Personalizing parties makes for fragile coalitionTuesday, 24 Sep 2019
Today we are witnessing postelectoral politics dominated by coalition dynamics among parties winning seats in the 2019 general elections, especially within the winning coalition of President Joko “Jokowi” Widodo.
On the one hand, Prabowo Subianto, Jokowi’s rival since the 2014 presidential election and the most prominent personification of anti-Jokowi sentiments, either met with Jokowi or approached winning party leader Megawati Soekarnoputri of the Indonesian Democratic Party of Struggle (PDI-P). Such maneuverings from the elite generate uncertainty about both the short-term and long-term future of coalition-building in Indonesia.
The Gerindra Party followed Prabowo’s maneuver by dramatically shifting its public language, no longer strongly criticizing Jokowi’s administration. On the other hand, seemingly without the initiative or influence of Megawati, four leaders of Jokowi’s coalition parties that won seats at the House of Representatives for the 2019-2024 term consolidated themselves.
Surya Paloh, leader of the Nasdem Party, initiated a leaders’ meeting of the other three parties (Golkar, National Awakening Party PKB and United Development Party, PPP) at his party headquarters in Central Jakarta — known as the “Gongdangdia Camp” — when Prabowo visited Megawati’s house at nearby Jl. Teuku Umar, the “Teuku Umar Camp”.
The National Mandate Party (PAN), however, seems to have dissenting opinions among the chief of its executive board, the current speaker of the People’s Consultative Assembly (MPR), Zulkifli Hasan, and the party’s patron Amien Rais on whether to align themselves with Jokowi’s second administration.
The Democrats of former president Susilo Bambang Yudhoyono are still biding by his traditional wait-and-see stance after the public learned of Prabowo’s maneuvers ahead of Jokowi’s second term. It is only the Prosperous Justice Party (the Islamic PKS) that lacks options other than maintaining its anti-Jokowi line.

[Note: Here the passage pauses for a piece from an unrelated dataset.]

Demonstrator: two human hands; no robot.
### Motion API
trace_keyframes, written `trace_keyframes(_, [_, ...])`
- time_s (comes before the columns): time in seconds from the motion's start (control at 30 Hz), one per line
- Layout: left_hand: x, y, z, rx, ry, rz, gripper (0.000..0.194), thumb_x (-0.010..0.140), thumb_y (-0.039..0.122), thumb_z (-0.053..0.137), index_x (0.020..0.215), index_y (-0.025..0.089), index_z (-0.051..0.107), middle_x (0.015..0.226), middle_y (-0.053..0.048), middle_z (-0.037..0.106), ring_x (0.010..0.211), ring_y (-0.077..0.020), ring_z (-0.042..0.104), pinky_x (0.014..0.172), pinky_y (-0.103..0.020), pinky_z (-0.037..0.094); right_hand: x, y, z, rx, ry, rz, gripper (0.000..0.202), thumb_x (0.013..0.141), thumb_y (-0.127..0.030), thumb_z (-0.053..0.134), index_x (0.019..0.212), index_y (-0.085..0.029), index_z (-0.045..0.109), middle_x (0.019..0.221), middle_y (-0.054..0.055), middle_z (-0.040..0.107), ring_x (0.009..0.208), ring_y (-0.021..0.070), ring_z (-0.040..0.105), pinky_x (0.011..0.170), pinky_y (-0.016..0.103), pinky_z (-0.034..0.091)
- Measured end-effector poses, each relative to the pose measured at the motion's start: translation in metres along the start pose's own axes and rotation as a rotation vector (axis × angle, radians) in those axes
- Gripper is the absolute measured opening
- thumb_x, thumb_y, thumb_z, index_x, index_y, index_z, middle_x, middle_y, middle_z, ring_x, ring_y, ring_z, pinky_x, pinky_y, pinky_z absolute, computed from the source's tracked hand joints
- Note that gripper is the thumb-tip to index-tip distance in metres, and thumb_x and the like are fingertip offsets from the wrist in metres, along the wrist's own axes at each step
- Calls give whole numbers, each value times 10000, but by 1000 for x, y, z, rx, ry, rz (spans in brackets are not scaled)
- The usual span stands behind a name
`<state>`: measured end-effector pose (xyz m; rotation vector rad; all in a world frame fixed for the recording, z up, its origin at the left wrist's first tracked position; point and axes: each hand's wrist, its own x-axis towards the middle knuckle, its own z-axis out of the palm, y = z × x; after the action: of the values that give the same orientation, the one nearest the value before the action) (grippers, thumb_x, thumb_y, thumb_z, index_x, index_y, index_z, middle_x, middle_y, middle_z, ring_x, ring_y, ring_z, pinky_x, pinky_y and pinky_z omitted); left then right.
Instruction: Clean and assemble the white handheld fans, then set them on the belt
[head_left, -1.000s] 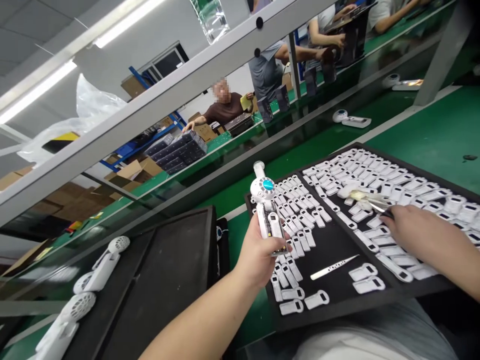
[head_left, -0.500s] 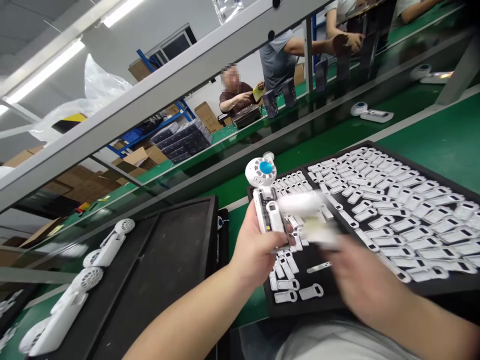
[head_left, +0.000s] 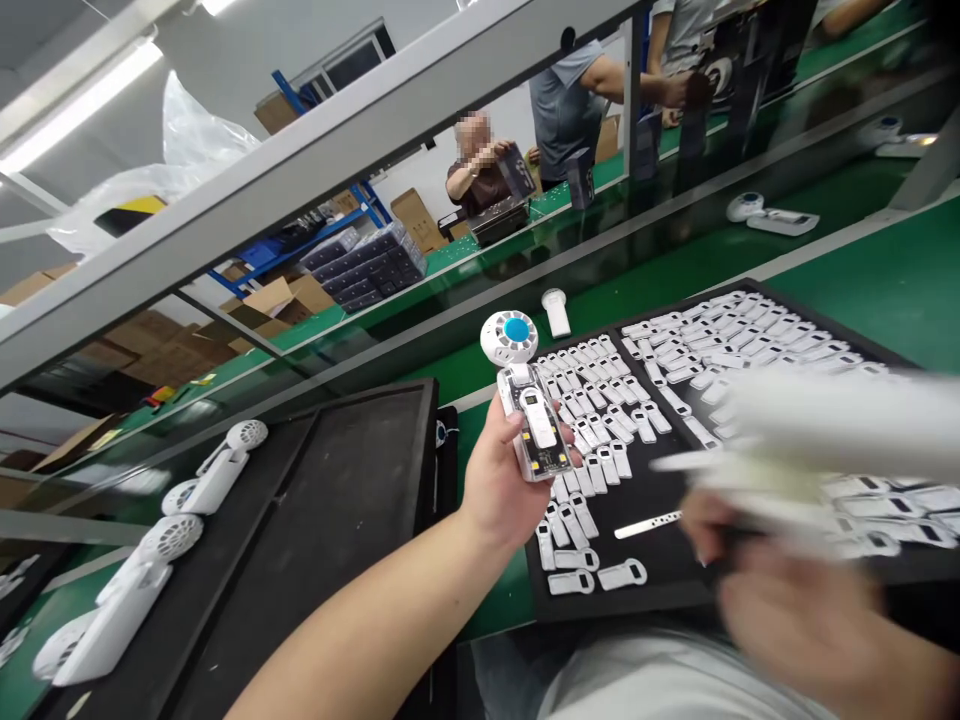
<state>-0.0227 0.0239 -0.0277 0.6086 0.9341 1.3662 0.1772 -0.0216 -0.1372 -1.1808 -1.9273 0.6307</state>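
My left hand (head_left: 499,465) is closed round the handle of a white handheld fan (head_left: 510,338) with a blue hub. The handle's front is open, showing a circuit board (head_left: 551,460) with small yellow parts. On that board lies a narrow white piece (head_left: 537,412) with a small dark window. My right hand (head_left: 795,590), smeared by motion, grips a blurred white tool (head_left: 825,430) with a thin tip pointing left; its kind is hard to make out. Below both lies a black tray (head_left: 652,600) holding rows of white cover pieces (head_left: 600,425).
Left is another black tray (head_left: 360,480) with several white fans (head_left: 172,540) along its far side. A perforated white strip (head_left: 646,525) lies on the right tray. Fans (head_left: 780,220) rest on the green bench beyond. A metal beam (head_left: 315,150) crosses ahead; co-workers (head_left: 487,175) work behind it.
My right hand has swung away to the right with the white tool, leaving the fan. The left hand keeps the fan nearly in place, its board now in plain view.
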Motion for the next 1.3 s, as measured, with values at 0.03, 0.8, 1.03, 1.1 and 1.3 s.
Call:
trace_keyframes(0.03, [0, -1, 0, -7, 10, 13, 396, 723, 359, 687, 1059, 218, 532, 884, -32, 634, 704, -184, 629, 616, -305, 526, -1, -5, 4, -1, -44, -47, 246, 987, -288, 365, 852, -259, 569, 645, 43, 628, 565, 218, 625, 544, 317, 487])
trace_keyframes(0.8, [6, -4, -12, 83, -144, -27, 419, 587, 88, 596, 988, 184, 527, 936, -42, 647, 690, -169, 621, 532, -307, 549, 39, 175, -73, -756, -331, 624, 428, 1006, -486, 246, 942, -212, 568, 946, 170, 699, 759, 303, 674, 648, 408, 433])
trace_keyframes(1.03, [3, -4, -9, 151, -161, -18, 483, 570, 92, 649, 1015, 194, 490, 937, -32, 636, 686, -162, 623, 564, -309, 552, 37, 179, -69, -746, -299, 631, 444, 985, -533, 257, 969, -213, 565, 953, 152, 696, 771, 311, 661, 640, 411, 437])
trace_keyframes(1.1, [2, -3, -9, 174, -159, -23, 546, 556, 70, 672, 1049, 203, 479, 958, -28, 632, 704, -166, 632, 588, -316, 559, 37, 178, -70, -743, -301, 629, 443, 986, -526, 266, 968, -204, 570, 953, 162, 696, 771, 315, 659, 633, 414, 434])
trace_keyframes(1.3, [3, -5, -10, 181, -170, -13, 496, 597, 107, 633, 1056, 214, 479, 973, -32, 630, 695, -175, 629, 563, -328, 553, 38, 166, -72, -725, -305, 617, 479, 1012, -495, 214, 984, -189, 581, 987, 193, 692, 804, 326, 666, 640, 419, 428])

Why do coalition dynamics always occur so fast after electoral results are announced in Indonesia, even preceded by such heated polarization between Jokowi’s and Prabowo’s camps? Why do supporting and opposing camps change rapidly? Three theses may explain this phenomenon. First, scholars on Indonesia (such as the studies of Dan Slater published in 2004 and Kuskridho Ambardi in 2009) agree that Indonesian politics is trapped in cartelization.
The joining of Golkar and PAN with Jokowi’s coalition through Cabinet reshuffles after firmly supporting Prabowo’s presidential race in 2014, Golkar’s alignment with Yudhoyono after its then-presidential candidate Jusuf Kalla, then the party’s chairman, lost in the 2009 election, and the large number of parties moving to Yudhoyono’s side after he won the first direct presidential election in 2004 to some extent shows the characteristics of a cartel: that competition either for office or for policy ends when the election ends.
Back in 1995, Richard S. Katz and Peter Mair suggested that “cartel [political] parties” pursue, maintain and benefit from state resources through ministerial posts. There is no competition but negotiation for proportion of cabinet portfolios. This argument best explains the corruption case of the Hambalang Sport Center in Bogor, West Java, which was dominated by Democrat politicians as the infrastructure project was under a ministerial post held by a Democrat. The meat import scandal was dominated by PKS functionaries and sympathizers. Both cases were revealed during Yudhoyono’s second term.
Secondly, politics of the post-2019 election shows almost no ideological distance in Indonesian parties, especially within their central boards. Though research shows that local party rank-and-file cadres and sympathizers assert an ideological distance along the spectrum of Islam-nationalist/Pancasila, as cited last year by researchers Edward Aspinall, Diego Fossati, Burhanuddin Muhtadi and Eve Warburton, such fluid coalition-building shows that political elites seem to lack assertive behavior on issues related to the economic/class and religion-nationalist ideological spectrum.
Another Indonesianist, Marcus Mietzner, contends that such “centripetal” moves among parties — parties moving to the center of the ideological spectrum — have made Indonesian politics become more stable relative to the party system of 1950s, which saw much political turmoil.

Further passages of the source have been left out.